Be sure to have all config- and report-level filtering in place before making changes to these settings so that users are already working with the minimum volume of requisite data. Defaults for the following are designed to satisfy 80% of use cases, so it’s likely that you will only need to adjust a few. Because all of these settings can be configured on a per-user basis via the API, it is possible to deviate from global settings in such a way that gives experienced users more control and protects novice users from making performance-taxing decisions. Modify those that will have the greatest impact on your particular environment and best serve the user in question.

Note, lastly, that each setting below is followed by italicized text defining the flag’s trade-offs. Performance enhancements are rarely gotten for free. Google Analytics, for example, gives users the choice between greater precision and a faster response time. The format used below would summarize this performance cost as: “Trade-off: reduced precision for faster reporting.

 

 

Database Timeout - Set the maximum amount of time the database will work on a single query before disconnecting. This is an emergency feature to prevent excessive and inappropriate queries from hanging the database. Hung databases affect all users attempting to query the database and may cause the server to reboot. If the database is being used to store session state information as well as reporting data, a crash will force all active users to begin new sessions and lose any unsaved work. If the database does not store session state, users will be presented with an error message only. If a database timeout is applied and the limit is reached, only the user whose query incited the delay will receive an error.

Trade-off: some dropped queries for system integrity

 

Database Row Limit - Set the maximum number of rows returned by any query. Reports that are too large are truncated without the user’s permission or knowledge. This setting can either be applied instead of or in addition to a database timeout, both of which serve to protect the database server from crashing. If both a row limit and timeout are applied, the database will abandon a query if either limit is met.

Trade-off: some dropped queries for system integrity

 

Row Limit Step Size - Set the maximum number of rows returned by a query. Setting step size to a value greater than zero automatically enables incremental loading, which allows users to execute reports in stages, starting with a small set of rows, and adding more in steps as desired. Users have the option of overriding incremental loading and generating the full data set by clicking a “Generate All” button in the Report Viewer. This setting is designed to protect the user experience rather than the database server. Users less concerned with a report’s content than its style or structure can view a subset of the data instead of waiting for the full report to generate. Row Limit Step Size can be used in tandem with other database settings.
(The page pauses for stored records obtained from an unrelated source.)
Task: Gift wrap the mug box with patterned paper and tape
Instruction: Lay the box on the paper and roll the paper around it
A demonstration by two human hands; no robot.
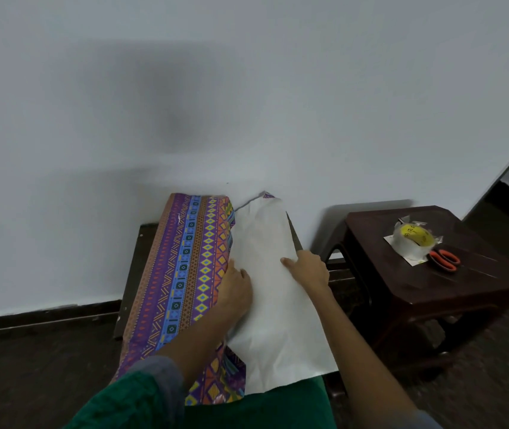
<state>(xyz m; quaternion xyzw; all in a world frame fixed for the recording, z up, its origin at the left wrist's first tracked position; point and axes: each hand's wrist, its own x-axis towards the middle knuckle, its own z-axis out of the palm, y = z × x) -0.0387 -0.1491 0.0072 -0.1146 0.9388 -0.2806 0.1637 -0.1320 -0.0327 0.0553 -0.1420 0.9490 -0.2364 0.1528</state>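
Note:
A long sheet of patterned paper (185,267), purple, blue and orange, lies over a low dark table (137,261). Its right part is folded over, so the white underside (265,243) faces up. My left hand (236,291) lies flat on the fold line where pattern meets white. My right hand (307,269) presses on the white flap's right edge, fingers pointing left. The mug box is not visible; I cannot tell if it sits under the flap. A roll of clear tape (414,239) rests on a side table at the right.
Orange-handled scissors (445,260) lie beside the tape on a small dark wooden side table (401,274). A white wall rises right behind both tables. Dark floor (36,366) spreads to the left and right. My green garment fills the bottom edge.

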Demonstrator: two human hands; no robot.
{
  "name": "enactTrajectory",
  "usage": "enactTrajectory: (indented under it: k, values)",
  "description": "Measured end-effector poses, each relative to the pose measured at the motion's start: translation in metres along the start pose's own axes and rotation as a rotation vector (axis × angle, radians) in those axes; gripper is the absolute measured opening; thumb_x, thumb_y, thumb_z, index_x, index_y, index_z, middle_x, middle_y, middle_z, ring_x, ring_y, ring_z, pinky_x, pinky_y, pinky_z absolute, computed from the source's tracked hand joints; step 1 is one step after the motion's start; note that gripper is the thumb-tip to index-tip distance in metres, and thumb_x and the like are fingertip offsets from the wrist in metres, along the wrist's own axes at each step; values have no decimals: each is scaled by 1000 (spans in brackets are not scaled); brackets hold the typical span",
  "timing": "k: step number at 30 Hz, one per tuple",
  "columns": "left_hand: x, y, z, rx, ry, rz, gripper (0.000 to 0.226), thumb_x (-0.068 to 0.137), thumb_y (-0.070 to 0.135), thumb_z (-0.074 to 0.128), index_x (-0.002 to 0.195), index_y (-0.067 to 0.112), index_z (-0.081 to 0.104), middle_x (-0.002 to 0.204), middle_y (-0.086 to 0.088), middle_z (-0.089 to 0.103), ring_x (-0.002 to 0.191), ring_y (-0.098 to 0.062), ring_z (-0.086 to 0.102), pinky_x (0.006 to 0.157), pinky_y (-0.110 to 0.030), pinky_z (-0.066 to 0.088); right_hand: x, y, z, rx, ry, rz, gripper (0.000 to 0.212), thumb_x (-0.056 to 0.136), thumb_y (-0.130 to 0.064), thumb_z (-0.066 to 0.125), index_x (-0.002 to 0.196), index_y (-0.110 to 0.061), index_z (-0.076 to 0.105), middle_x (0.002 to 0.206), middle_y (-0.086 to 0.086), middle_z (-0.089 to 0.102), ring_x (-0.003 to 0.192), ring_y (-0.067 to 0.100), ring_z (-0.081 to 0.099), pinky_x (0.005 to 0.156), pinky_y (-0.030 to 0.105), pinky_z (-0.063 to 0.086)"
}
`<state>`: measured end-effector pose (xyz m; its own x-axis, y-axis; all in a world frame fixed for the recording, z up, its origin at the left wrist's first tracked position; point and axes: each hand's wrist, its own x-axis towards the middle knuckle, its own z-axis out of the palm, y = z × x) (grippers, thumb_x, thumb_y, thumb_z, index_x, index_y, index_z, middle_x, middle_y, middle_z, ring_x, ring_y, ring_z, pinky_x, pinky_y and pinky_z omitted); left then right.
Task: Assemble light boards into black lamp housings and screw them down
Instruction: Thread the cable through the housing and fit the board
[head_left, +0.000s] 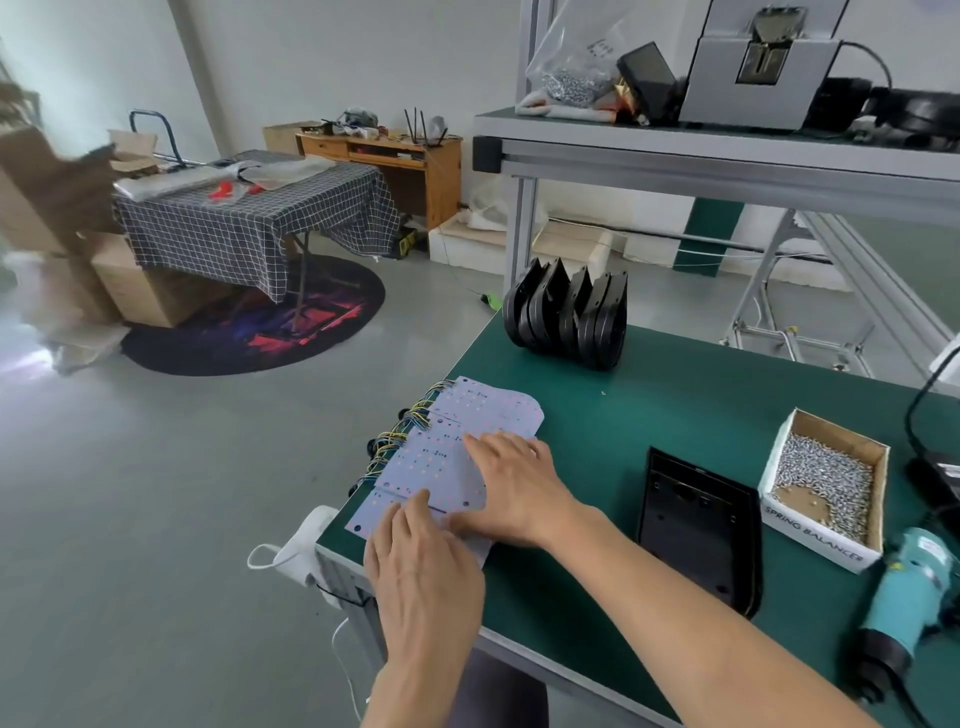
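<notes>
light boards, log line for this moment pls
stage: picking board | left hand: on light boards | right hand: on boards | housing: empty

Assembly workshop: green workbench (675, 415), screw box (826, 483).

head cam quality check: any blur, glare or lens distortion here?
Head view: strong motion blur at the left edge smears the cardboard boxes; both hands, left hand and right hand, and the light boards read fairly sharp. Wide-angle distortion tilts the aluminium frame post. Lighting is soft and even, with faint shadows; no harsh glare on the green bench.
</notes>
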<state>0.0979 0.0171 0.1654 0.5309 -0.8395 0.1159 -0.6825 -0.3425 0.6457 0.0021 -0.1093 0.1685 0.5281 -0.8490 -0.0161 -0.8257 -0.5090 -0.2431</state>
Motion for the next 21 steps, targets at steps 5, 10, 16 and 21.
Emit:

Trade-off: Lack of data completeness for speed

 

Enable Special Cartesian Processing - This setting is relevant only in situations where the following describes the relationship between objects A, B, and C:

There is a one-to-many join from A to B, a one-to-many join from A to C, and no relationship between B and C. (Note: These one-to-many joins must be defined as such in the application configuration, not just in the database, for this setting to trigger.) Enable Special Cartesian Processing, which defaults to “True,” prevents the database from returning a cartesian product between objects B and C and instead handles joins server-side. The resulting data set is more intelligible to end users than what the database would produce, but the need for additional querying and data processing can certainly impact performance.

Trade-off: Less user-friendly query results for execution speed

 

Aggregate and Group in Database - Set aggregate and grouping calculations to be done in the database when possible (see our best practices). If enabled, qualifying reports will run more quickly and place less burden on the web server than they would otherwise. As long as all one-to-many joins are correctly defined in the admin console, there are no drawbacks to setting this flag to “True.”

Trade-off: Nothing for improved web server performance

 

Allow Editing ExpressView with Live Data - Set this flag to “False” to require that users only have access to sample data during ExpressView editing. This minimizes the number of times users query the database while they adjust their ExpressView design. This improves database and web server performance while simultaneously cushioning the user experience against frequent, potentially lengthy executions.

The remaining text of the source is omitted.